About 2,000 people are getting infected daily. But, and to repeat again and again, the most critical point is that 70 to 80 percent of those dying are aged between 15 to 49 years the group which is most economically productive.
The loss of productive capacity of these young people has caused great and absolutely unaffordable economic loss to the country.
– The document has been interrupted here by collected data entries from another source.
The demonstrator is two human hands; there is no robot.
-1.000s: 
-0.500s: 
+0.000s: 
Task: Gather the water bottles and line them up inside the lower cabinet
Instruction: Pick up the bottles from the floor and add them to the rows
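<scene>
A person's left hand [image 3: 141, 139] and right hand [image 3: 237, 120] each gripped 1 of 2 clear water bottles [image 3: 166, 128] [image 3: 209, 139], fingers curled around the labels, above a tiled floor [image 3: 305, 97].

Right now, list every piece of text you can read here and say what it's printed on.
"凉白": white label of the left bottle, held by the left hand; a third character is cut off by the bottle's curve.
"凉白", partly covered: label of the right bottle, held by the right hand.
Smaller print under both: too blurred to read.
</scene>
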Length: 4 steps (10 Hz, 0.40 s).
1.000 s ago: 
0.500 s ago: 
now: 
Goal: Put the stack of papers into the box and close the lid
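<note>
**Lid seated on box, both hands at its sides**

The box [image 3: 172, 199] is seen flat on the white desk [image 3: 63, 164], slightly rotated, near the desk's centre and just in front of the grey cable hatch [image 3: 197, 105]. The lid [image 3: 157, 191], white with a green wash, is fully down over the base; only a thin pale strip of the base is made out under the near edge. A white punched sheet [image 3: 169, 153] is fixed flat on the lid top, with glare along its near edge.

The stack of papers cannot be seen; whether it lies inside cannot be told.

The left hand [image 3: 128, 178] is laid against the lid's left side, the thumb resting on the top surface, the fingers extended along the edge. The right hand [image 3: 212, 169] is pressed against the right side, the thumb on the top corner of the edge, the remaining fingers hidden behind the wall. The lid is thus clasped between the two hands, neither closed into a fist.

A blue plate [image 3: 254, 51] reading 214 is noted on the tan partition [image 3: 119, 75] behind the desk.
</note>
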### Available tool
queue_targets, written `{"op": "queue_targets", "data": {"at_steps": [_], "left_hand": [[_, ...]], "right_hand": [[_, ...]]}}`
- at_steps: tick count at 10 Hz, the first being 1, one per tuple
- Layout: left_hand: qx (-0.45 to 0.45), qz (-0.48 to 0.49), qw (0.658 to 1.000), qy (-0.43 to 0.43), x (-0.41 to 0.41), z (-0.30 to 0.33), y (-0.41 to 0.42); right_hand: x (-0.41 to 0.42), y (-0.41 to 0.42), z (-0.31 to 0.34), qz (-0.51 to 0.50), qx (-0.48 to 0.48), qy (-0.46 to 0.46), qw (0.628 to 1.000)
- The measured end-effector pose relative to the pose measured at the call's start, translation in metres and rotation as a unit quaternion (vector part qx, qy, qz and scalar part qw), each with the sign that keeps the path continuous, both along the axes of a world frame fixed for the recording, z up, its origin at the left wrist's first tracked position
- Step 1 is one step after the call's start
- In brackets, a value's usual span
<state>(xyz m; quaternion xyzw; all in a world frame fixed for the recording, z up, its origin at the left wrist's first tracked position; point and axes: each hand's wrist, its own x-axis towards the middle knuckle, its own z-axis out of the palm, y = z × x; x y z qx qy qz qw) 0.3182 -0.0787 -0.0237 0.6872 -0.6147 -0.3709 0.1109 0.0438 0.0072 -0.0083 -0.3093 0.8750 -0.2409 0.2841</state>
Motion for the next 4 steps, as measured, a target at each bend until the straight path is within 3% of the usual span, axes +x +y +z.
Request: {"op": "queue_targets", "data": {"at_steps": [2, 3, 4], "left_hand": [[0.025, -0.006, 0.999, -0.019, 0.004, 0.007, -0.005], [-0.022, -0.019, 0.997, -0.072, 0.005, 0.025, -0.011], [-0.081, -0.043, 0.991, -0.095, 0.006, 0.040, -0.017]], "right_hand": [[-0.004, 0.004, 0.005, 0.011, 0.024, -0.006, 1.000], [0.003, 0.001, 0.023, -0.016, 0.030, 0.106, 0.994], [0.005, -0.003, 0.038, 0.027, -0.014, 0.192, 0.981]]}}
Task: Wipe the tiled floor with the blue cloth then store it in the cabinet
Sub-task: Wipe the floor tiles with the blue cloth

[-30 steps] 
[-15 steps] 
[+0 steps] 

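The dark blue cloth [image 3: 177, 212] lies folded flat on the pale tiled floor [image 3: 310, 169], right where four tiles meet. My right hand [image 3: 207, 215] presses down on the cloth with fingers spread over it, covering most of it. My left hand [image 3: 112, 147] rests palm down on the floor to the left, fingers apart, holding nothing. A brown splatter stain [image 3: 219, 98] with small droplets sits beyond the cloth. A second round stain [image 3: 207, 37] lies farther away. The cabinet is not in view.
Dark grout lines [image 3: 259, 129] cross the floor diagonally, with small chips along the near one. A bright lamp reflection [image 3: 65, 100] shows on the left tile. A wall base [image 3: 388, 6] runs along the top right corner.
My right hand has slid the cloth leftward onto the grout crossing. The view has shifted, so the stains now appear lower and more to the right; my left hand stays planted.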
It is reliably estimated at over £1.5 million per day.
200,000 of the 2.2 million people infected with AIDS at the moment in Kenya are children below (5) years old. AIDS makes poverty worse and AIDS makes it impossible to escape poverty.

70 to 80 percent of those dying from AIDS are aged between 15 to 49 years the group which is most economically productive.

Children affected by AIDS:
1. Children orphaned by AIDS
2. Children infected by HIV/live with AIDS
3. Children whose parents are still alive but are living with AIDS
4. Children of fostering families
why do these children pose a special challenge?
These children are in a unique category due to the nature of the disease:
They are psychologically traumatized when they see their parents succumbing to a incurable disease.
They sometimes face discrimination, stigmatisation and sometimes denied education because their status is unclear to the guardians and the schools.
The extended family system is over stretched and many are in care of elderly grand parents
Many instances their property from their dead parents are grabbed by relatives.
Some stay alone in child headed homes and many end up as street children, destitute or prostitutes
Some were born infected and have serious health problems.
Worse off, they enter into a vicious cycle because when they go to earn a living as house boys and house girls they face rape, defilement and an increased risk to HIV infection.